### Assigned task
Return the full listing, character for character.

### Information provided
==============================
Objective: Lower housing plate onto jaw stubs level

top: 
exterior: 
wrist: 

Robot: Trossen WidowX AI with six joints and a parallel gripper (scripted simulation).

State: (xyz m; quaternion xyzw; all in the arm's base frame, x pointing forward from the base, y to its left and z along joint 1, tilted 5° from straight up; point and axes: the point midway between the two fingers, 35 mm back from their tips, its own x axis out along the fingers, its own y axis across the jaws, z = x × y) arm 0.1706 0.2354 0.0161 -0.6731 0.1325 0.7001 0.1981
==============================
### Response for this exercise
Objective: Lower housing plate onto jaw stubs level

top: 
exterior: 
wrist: 

Robot: Trossen WidowX AI with six joints and a parallel gripper (scripted simulation).

State: (xyz m; quaternion xyzw; all in the arm's base frame, x pointing forward from the base, y to its left and z along joint 1, tilted 5° from straight up; point and axes: the point midway between the two fingers, 35 mm back from their tips, its own x axis out along the fingers, its own y axis across the jaws, z = x × y) arm 0.1706 0.2354 0.0161 -0.6731 0.1325 0.7001 0.1981

What this exercise required has been given in full.